What you return must match the entries word for word, minus the pictures.

(Stored data)

----------

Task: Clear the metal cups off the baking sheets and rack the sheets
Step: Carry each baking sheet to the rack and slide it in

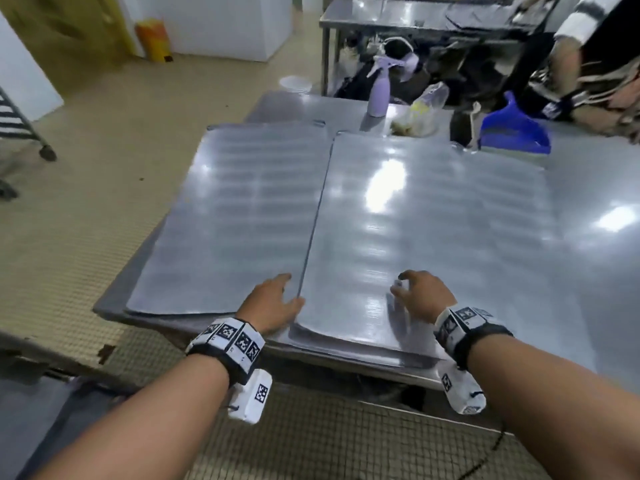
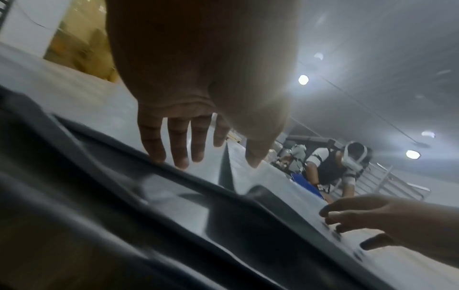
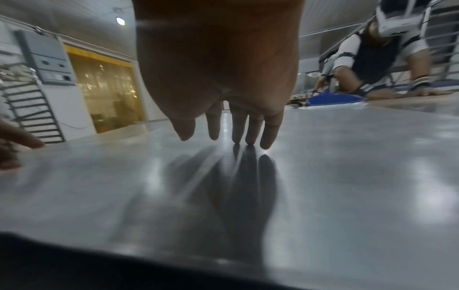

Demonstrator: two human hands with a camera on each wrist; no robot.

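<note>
Two baking sheets lay side by side on the desk (bare tops). Left hand fingers spread at their near seam; right hand fingers straight, tips touching right sheet.

Commercial bakery or food-production kitchen. Long stainless worktop carrying two large baking sheets side by side. Second steel table behind. Tiled floor. Wheeled tray rack with many rungs near wall. Yellow strip-curtain doorway beside grey control panel. Round ceiling lights. Spray bottle and blue scoop at worktop's far end. Second person in headset leaning on worktop.
</note>
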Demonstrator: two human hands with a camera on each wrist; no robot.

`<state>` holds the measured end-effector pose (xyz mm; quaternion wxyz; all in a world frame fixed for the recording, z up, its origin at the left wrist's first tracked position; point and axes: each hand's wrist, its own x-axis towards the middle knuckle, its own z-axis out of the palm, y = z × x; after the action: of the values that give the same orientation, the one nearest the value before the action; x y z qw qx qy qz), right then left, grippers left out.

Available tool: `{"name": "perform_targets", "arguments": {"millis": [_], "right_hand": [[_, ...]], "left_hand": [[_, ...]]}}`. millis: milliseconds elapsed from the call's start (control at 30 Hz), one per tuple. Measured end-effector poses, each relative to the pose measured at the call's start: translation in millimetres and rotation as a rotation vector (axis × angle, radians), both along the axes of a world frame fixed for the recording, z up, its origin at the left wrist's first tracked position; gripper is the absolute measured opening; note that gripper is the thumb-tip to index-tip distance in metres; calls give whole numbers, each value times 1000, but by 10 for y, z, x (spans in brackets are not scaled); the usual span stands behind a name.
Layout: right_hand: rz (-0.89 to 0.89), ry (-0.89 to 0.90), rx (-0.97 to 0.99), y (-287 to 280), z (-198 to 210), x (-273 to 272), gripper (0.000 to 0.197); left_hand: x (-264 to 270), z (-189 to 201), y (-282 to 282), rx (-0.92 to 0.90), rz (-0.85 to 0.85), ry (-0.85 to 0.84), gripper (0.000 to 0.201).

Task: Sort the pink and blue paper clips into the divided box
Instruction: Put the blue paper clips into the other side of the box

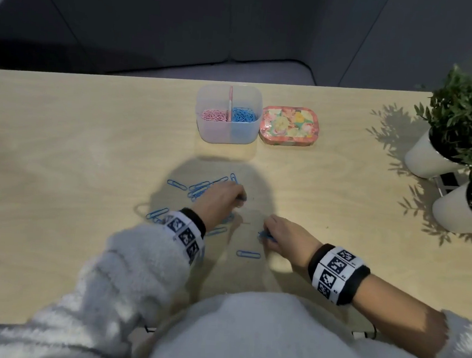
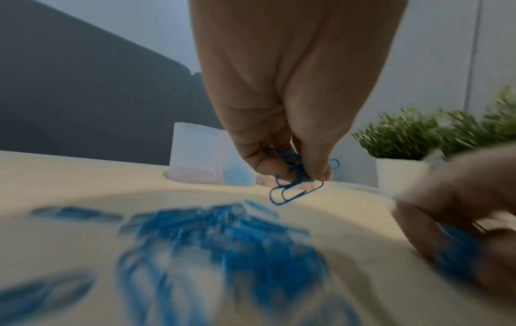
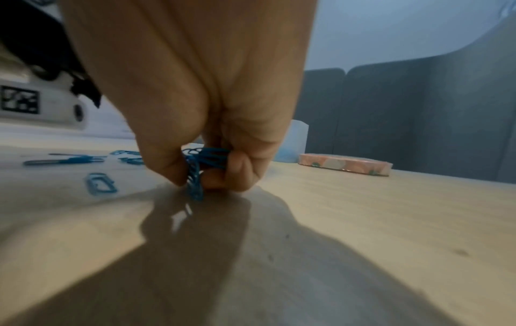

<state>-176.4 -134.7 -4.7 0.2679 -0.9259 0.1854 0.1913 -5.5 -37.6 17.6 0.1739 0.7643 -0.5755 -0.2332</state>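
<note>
A translucent divided box [image 1: 227, 134] stands at the far middle of the wooden table, pink clips [image 1: 214, 114] in its left half and blue clips [image 1: 244, 114] in its right. Loose blue paper clips [image 1: 198, 189] lie scattered in front of me. My left hand [image 1: 222, 200] hovers over them and pinches a small bunch of blue clips [image 2: 293, 176] between thumb and fingers. My right hand [image 1: 284, 236] rests low on the table and grips another bunch of blue clips [image 3: 199, 169]. A single blue clip [image 1: 248, 254] lies between my wrists.
A flowered tin lid [image 1: 289, 127] lies right of the box. Two white pots with green plants [image 1: 457, 145] stand at the table's right edge. Dark grey upholstery [image 1: 156, 31] runs behind the table.
</note>
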Motion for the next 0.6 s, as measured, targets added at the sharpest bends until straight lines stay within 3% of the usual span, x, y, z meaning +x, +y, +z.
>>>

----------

▸ **Result of the exercise**
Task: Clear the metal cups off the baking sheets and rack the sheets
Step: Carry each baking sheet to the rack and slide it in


Demonstrator: two human hands with a camera on each wrist; no robot.

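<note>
Two baking sheets lay side by side on the desk (bare tops). Left hand fingers spread at their near seam; right hand fingers straight, tips touching right sheet.

Commercial bakery or food-production kitchen. Long stainless worktop carrying two large baking sheets side by side. Second steel table behind. Tiled floor. Wheeled tray rack with many rungs near wall. Yellow strip-curtain doorway beside grey control panel. Round ceiling lights. Spray bottle and blue scoop at worktop's far end. Second person in headset leaning on worktop.
</note>
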Demonstrator: two human hands with a camera on each wrist; no robot.

`<state>` holds the measured end-effector pose (xyz mm; quaternion wxyz; all in a world frame fixed for the recording, z up, its origin at the left wrist's first tracked position; point and axes: each hand's wrist, its own x-axis towards the middle knuckle, its own z-axis out of the palm, y = z × x; after the action: of the values that give the same orientation, the one nearest the value before the action; x y z qw qx qy qz), right then left, grippers left out.

Available tool: `{"name": "perform_targets", "arguments": {"millis": [_], "right_hand": [[_, ...]], "left_hand": [[_, ...]]}}`. millis: milliseconds elapsed from the call's start (control at 30 Hz), one per tuple. Measured end-effector poses, each relative to the pose measured at the call's start: translation in millimetres and rotation as a rotation vector (axis × angle, radians), both along the axes of a world frame fixed for the recording, z up, its origin at the left wrist's first tracked position; gripper is the absolute measured opening; note that gripper is the thumb-tip to index-tip distance in metres; calls give whole numbers, each value times 1000, but by 10 for y, z, x (spans in brackets are not scaled); the usual span stands behind a name.
Layout: right_hand: rz (-0.89 to 0.89), ry (-0.89 to 0.90), rx (-0.97 to 0.99), y (-287 to 280), z (-198 to 210), x (-273 to 272), gripper (0.000 to 0.197); left_hand: x (-264 to 270), z (-189 to 201), y (-282 to 282), rx (-0.92 to 0.90), rz (-0.85 to 0.85), ry (-0.85 to 0.84), gripper (0.000 to 0.201).

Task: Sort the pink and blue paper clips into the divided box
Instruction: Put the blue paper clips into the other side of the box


<state>-176.4 -134.7 -4.7 0.2679 -0.9259 0.1854 0.1913 -5.5 -37.6 17.6 0.1739 0.7643 -0.5755 -0.2332</state>
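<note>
A translucent divided box [image 1: 227, 134] stands at the far middle of the wooden table, pink clips [image 1: 214, 114] in its left half and blue clips [image 1: 244, 114] in its right. Loose blue paper clips [image 1: 198, 189] lie scattered in front of me. My left hand [image 1: 222, 200] hovers over them and pinches a small bunch of blue clips [image 2: 293, 176] between thumb and fingers. My right hand [image 1: 284, 236] rests low on the table and grips another bunch of blue clips [image 3: 199, 169]. A single blue clip [image 1: 248, 254] lies between my wrists.
A flowered tin lid [image 1: 289, 127] lies right of the box. Two white pots with green plants [image 1: 457, 145] stand at the table's right edge. Dark grey upholstery [image 1: 156, 31] runs behind the table.
</note>
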Motion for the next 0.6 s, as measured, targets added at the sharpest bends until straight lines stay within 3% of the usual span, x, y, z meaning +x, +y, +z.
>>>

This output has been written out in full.